On March 11, the Hungarian government declared a national “state of danger” to counter the Covid-19 pandemic, and since March 16, it suspended the right to assembly. A subsequent law has extended the government’s emergency powers indefinitely, and deferred elections during that time.
The government response to the health crisis has been heavily criticized after 60% of hospital beds were ordered to be released in a week, effectively evicting current patients. In response to the decision, two independent MPs and an opposition party called for a driving demonstration around Clark Ádám Square on 20 April. Protesters drove their cars to the central roundabout after work hours and honked their horns. Despite the lack of initial response from police, after the organizers called for weekly driving protests, police began cracking down and giving out fines from 30,000 up to 750.000 HUF (about 2176 EUR) to protesters. The reasoning behind the fines ranged from petty offences such as breaking traffic rules to violation of lockdown rules.

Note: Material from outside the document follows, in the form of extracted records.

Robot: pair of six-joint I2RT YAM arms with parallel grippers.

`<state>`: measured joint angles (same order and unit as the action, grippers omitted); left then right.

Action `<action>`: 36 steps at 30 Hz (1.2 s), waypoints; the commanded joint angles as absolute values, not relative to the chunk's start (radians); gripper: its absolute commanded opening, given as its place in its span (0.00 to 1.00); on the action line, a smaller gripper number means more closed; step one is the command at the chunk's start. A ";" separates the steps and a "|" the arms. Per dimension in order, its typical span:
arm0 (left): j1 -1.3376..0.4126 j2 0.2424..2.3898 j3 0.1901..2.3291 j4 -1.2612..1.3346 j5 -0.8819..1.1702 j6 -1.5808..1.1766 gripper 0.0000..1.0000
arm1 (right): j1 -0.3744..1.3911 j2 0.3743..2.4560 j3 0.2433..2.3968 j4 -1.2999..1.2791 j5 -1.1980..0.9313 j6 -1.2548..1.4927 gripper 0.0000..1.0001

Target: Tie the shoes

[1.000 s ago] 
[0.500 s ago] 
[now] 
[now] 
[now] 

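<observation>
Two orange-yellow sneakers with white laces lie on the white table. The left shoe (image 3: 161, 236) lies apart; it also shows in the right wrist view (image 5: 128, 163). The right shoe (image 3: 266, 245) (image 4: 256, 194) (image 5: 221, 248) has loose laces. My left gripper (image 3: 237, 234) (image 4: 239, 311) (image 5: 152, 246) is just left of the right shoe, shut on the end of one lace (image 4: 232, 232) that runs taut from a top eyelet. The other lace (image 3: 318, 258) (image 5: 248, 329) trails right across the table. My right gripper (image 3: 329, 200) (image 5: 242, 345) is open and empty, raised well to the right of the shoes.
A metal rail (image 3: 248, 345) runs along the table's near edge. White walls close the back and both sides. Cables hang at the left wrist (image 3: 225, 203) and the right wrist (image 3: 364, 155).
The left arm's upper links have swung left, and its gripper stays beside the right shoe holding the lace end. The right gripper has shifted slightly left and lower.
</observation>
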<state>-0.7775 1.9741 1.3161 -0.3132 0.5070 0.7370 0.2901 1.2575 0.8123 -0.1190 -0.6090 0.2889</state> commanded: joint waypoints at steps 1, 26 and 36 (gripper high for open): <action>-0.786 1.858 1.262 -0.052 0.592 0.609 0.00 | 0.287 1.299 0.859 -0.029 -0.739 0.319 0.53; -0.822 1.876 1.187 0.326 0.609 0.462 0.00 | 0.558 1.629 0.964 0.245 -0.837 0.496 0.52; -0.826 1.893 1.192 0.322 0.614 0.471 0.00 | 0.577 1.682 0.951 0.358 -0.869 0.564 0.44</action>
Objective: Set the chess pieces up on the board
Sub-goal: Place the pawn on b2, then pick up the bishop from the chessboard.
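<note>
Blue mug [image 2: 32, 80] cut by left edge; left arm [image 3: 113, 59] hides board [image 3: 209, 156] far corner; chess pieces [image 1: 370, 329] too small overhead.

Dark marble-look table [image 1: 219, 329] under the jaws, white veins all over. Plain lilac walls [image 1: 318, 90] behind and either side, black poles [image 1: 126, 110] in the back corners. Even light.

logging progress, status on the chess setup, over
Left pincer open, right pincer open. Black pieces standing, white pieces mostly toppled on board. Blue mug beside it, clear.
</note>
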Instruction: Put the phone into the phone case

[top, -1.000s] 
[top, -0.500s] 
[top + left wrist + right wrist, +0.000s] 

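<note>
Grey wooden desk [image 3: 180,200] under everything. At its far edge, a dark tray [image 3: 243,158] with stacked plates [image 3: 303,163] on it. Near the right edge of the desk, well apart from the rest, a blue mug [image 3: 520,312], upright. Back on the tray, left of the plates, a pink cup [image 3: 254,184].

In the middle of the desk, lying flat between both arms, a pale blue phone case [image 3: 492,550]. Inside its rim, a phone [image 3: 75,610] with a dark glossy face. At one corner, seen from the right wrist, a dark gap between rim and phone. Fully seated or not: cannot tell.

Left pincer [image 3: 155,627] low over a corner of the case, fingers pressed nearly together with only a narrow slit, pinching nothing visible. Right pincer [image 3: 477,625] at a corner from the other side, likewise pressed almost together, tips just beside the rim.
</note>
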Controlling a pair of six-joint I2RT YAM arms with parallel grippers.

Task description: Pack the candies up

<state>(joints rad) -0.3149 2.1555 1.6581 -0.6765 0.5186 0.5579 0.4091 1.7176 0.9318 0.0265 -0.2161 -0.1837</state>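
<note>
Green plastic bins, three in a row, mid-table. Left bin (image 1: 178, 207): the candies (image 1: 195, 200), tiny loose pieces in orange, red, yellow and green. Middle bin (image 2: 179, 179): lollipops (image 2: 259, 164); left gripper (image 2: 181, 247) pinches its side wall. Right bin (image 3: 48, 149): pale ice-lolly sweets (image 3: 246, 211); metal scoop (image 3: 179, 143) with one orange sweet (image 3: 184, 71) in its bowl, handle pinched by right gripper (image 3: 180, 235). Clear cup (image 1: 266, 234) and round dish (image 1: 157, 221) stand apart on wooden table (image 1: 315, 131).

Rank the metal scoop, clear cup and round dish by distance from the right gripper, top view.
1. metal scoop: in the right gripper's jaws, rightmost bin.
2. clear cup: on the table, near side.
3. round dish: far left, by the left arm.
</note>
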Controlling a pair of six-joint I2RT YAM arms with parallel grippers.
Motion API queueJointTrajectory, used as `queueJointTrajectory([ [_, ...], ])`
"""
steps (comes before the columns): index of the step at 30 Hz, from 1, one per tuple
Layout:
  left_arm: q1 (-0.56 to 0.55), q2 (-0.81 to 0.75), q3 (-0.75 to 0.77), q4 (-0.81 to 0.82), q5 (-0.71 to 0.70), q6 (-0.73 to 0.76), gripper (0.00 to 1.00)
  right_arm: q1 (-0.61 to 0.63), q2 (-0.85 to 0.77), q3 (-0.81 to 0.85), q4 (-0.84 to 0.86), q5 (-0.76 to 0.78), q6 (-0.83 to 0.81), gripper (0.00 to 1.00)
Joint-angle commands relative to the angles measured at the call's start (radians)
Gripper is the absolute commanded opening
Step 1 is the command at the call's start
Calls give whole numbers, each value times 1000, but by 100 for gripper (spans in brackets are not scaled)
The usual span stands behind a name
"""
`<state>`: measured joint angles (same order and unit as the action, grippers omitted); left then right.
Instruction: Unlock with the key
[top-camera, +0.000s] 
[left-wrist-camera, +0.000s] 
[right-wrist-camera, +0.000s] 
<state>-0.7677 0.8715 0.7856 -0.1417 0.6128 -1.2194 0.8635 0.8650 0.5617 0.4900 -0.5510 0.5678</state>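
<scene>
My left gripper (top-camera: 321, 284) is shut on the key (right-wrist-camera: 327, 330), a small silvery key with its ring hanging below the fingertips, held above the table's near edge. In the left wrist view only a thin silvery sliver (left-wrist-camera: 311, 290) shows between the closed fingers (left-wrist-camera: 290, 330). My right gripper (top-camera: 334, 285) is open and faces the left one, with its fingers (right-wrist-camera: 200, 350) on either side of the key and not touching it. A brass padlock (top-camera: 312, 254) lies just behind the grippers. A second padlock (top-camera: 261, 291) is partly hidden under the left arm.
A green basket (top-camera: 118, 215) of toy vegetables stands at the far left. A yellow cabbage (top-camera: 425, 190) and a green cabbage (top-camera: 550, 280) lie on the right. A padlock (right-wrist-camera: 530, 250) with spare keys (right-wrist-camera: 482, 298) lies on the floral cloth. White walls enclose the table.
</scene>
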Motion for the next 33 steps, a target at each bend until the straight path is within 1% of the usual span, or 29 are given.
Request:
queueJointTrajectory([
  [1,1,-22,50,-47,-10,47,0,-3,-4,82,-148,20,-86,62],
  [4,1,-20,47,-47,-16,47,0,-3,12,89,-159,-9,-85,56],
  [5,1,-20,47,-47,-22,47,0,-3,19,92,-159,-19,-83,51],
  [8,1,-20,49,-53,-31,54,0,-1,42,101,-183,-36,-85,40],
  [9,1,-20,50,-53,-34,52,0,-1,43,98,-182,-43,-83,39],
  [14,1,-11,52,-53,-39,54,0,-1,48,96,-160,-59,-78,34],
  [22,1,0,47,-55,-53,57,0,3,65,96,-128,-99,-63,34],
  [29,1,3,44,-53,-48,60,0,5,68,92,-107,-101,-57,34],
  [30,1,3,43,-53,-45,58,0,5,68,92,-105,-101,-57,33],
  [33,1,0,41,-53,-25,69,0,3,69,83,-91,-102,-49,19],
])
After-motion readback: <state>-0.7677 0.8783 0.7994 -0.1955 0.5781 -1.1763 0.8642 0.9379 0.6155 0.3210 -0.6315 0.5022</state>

The organizers initiated a crowdfunding campaign to cover fines, but decided to cancel the sixth protest after the overwhelming numbers of fines.
The strict approach by law enforcement stands in contrast to their response to a protest organized by far-right groups that gathered several thousand people in Budapest on May 28. The Hungarian Civil Liberties Union (HCLU), a member of INCLO, is representing two protesters challenging their fines and has created a guide for others who were fined for protesting.